#### EXERCISE:
Reproduce exactly the first line of the material below and every line after it, ending with the line that contains "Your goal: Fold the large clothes". No pictures should be copied.

───── PROVIDED INFORMATION

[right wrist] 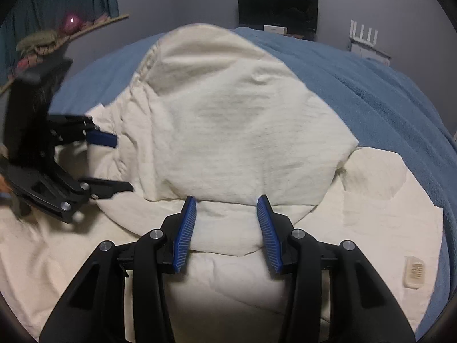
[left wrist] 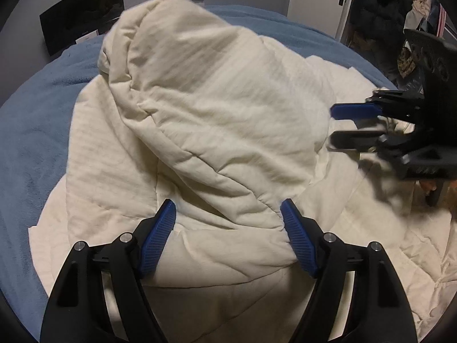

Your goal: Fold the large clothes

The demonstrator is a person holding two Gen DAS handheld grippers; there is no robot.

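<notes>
So there's a big cream quilt (left wrist: 217, 108) lying on a blue blanket (left wrist: 37, 131) that covers the bed, and everything else sits around that quilt. One part of it is flopped over the rest in a puffy mound, with the flat layer spreading out underneath toward the cameras.

The left gripper (left wrist: 227, 228) hovers at the near edge of the folded flap with its jaws spread wide; the flap's edge sits between the blue pads (left wrist: 158, 237), but they aren't pressing on it, so nothing is held. The right gripper (right wrist: 227, 228) is the same deal: jaws apart, the flap's hem between them, no pinch. Each one shows up blurry at the side of the other's view.

Writing-wise, not much luck. There's a small pale tag (right wrist: 414, 271) on the quilt's flat layer, right of the flap, with print too small to read. Beyond the quilt's far side a dark screen (right wrist: 278, 7) leans at the wall, with a white card (right wrist: 275, 30) below it, also illegible.
</notes>
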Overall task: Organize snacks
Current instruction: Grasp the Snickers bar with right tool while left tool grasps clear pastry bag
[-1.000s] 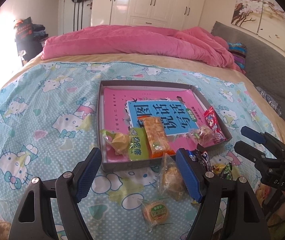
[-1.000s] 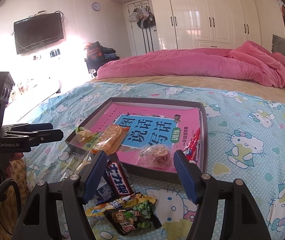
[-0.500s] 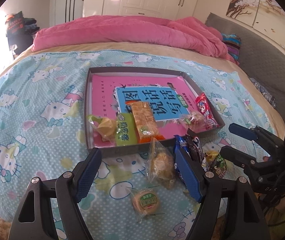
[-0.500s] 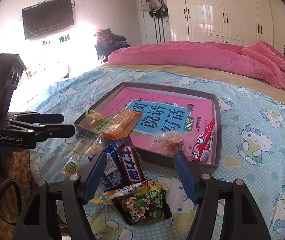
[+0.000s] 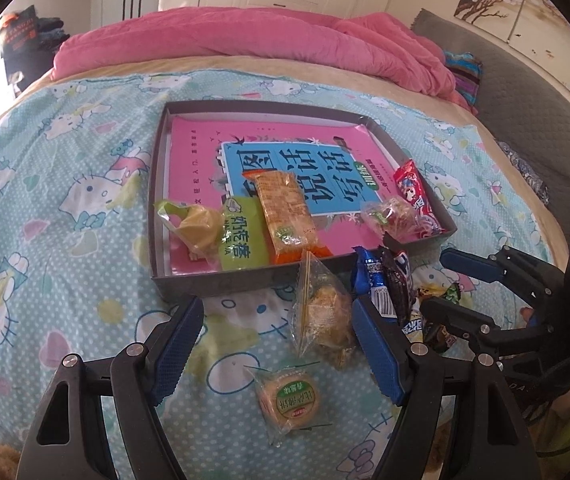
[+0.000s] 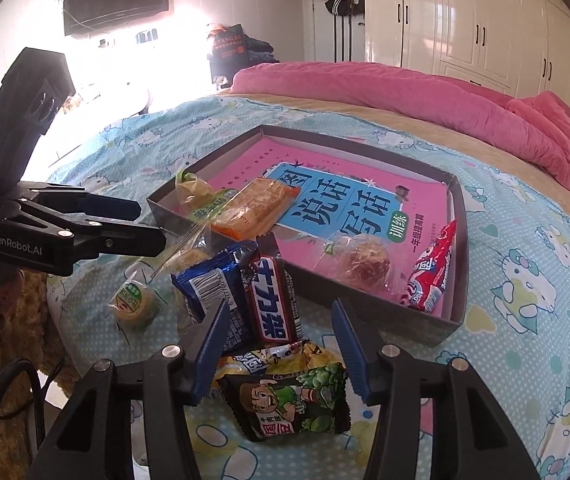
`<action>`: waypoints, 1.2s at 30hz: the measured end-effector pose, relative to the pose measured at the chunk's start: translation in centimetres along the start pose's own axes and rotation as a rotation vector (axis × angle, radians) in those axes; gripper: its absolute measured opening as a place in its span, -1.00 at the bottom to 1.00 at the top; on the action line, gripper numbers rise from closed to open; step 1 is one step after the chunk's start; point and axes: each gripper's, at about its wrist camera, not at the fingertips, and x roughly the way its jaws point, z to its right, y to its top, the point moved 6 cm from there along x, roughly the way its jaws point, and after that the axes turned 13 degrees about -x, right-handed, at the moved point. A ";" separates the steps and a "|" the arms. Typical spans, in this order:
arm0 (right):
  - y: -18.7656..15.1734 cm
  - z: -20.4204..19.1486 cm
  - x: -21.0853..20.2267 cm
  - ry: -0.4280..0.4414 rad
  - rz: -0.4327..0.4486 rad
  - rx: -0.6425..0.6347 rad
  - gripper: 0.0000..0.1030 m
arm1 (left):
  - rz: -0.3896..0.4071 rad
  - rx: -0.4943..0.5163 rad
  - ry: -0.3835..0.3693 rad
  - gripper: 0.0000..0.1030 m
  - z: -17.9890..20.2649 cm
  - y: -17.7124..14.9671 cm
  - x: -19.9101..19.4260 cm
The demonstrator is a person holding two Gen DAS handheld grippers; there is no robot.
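Left wrist view: my left gripper (image 5: 275,350) hovers over the bed (image 5: 57,248), fingers wide apart, nothing between them but sheet. A round green-label cake (image 5: 289,398) in clear wrap lies on the bed near its front edge, and a clear bag of crumbly pastry (image 5: 323,314) sits just beyond it, beside my right-hand finger. The grey tray (image 5: 156,184) rests further in on the bed, lined by a pink book (image 5: 285,152); an orange cracker pack (image 5: 285,210), a green packet (image 5: 241,236) and a red sausage stick (image 5: 415,192) lie inside.

Right wrist view: my right gripper (image 6: 281,344) also has its fingers apart, holding nothing. Between and just ahead of them lie a blue wrapper (image 6: 217,292), a chocolate bar (image 6: 271,300) and a dark pea snack bag (image 6: 289,402), all on the bed outside the tray's near wall.
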 end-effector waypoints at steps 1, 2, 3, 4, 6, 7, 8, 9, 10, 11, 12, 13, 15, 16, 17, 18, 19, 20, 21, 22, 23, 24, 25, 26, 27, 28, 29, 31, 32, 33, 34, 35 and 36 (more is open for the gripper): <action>0.0 0.0 0.2 0.000 -0.004 -0.004 0.00 | -0.007 -0.005 -0.006 0.51 -0.1 0.0 0.1; 0.0 0.0 0.4 0.004 -0.008 -0.009 -0.03 | -0.015 -0.009 -0.011 0.51 -0.1 0.0 0.4; 0.1 -0.1 0.5 0.005 -0.009 -0.012 -0.07 | -0.021 -0.012 -0.014 0.51 -0.1 0.0 0.6; 0.1 -0.1 0.7 0.009 -0.013 -0.016 -0.09 | -0.025 -0.011 -0.014 0.51 -0.1 0.0 0.7; 0.1 0.0 1.2 0.011 -0.025 -0.022 -0.10 | -0.030 -0.010 -0.012 0.51 -0.1 0.0 1.0; 0.1 -0.1 1.4 0.012 -0.031 -0.024 -0.12 | -0.033 -0.009 -0.013 0.51 0.0 0.0 1.1; 0.1 -0.1 1.7 0.015 -0.037 -0.028 -0.14 | -0.037 -0.008 -0.015 0.51 0.0 -0.1 1.3; 0.1 -0.1 1.9 0.019 -0.042 -0.032 -0.19 | -0.042 -0.006 -0.016 0.51 0.0 -0.1 1.4; 0.1 -0.2 2.2 0.022 -0.048 -0.037 -0.21 | -0.045 -0.004 -0.015 0.51 0.1 -0.1 1.6; 0.1 -0.3 2.5 0.023 -0.054 -0.043 -0.22 | -0.048 -0.003 -0.014 0.51 0.1 -0.1 1.8; 0.1 -0.3 2.7 0.023 -0.059 -0.047 -0.22 | -0.053 0.000 -0.011 0.51 0.1 -0.1 2.0; 0.1 -0.4 2.9 0.022 -0.063 -0.051 -0.22 | -0.055 0.001 -0.008 0.51 0.2 -0.1 2.1; 0.2 -0.4 3.2 0.023 -0.066 -0.053 -0.23 | -0.057 0.005 -0.002 0.51 0.2 -0.1 2.3; 0.2 -0.3 3.3 0.026 -0.065 -0.048 -0.23 | -0.058 0.006 -0.001 0.51 0.2 -0.1 2.4; 0.2 -0.2 3.5 0.032 -0.065 -0.042 -0.23 | -0.060 0.006 -0.001 0.51 0.1 -0.1 2.5; 0.3 -0.1 3.6 0.035 -0.065 -0.039 -0.23 | -0.064 0.004 -0.003 0.51 0.1 0.0 2.7; 0.3 -0.1 3.7 0.039 -0.064 -0.036 -0.23 | -0.068 0.001 -0.003 0.51 0.1 -0.1 2.8; 0.3 0.0 3.8 0.043 -0.064 -0.033 -0.23 | -0.073 -0.002 -0.004 0.51 0.0 0.0 3.0; 0.3 0.0 3.9 0.045 -0.063 -0.031 -0.23 | -0.080 -0.006 -0.005 0.51 0.0 0.0 3.2; 0.3 0.0 4.0 0.050 -0.063 -0.030 -0.23 | -0.083 -0.008 -0.007 0.51 0.0 -0.1 3.3; 0.3 0.0 4.0 0.054 -0.063 -0.027 -0.23 | -0.088 -0.011 -0.011 0.51 0.0 -0.1 3.5; 0.3 0.0 4.1 0.058 -0.062 -0.023 -0.23 | -0.091 -0.013 -0.016 0.49 0.0 0.0 3.7; 0.3 0.1 4.2 0.067 -0.061 -0.014 -0.31 | -0.094 -0.016 -0.020 0.49 0.0 0.0 3.8; 0.4 0.2 4.3 0.075 -0.059 -0.006 -0.37 | -0.101 -0.021 -0.030 0.49 0.1 0.0 4.0; 0.3 0.2 4.4 0.083 -0.058 0.003 -0.42 | -0.104 -0.028 -0.036 0.47 0.1 0.0 4.2; 0.3 0.3 4.4 0.088 -0.056 0.014 -0.42 | -0.109 -0.037 -0.049 0.42 0.0 0.0 4.2; 0.3 0.4 4.4 0.091 -0.053 0.018 -0.42 | -0.115 -0.045 -0.065 0.39 0.0 0.0 4.3; 0.3 0.5 4.4 0.096 -0.047 0.027 -0.42 | -0.129 -0.066 -0.093 0.31 0.0 0.1 4.5; 0.3 0.5 4.4 0.098 -0.045 0.032 -0.42 | -0.136 -0.074 -0.105 0.28 -0.1 0.1 4.6; 0.3 0.5 4.3 0.099 -0.042 0.039 -0.42 | -0.143 -0.082 -0.117 0.24 -0.1 0.1 4.7; 0.3 0.6 4.3 0.101 -0.039 0.047 -0.42 | -0.151 -0.087 -0.129 0.19 0.0 0.1 4.8; 0.3 0.7 4.2 0.103 -0.034 0.058 -0.42 | -0.159 -0.089 -0.136 0.18 0.1 0.0 4.9; 0.3 0.8 3.9 0.103 -0.023 0.068 -0.42 | -0.165 -0.087 -0.142 0.14 0.2 -0.1 5.0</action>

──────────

#### RESULT OF THIS EXERCISE:
[right wrist] 
[left wrist] 

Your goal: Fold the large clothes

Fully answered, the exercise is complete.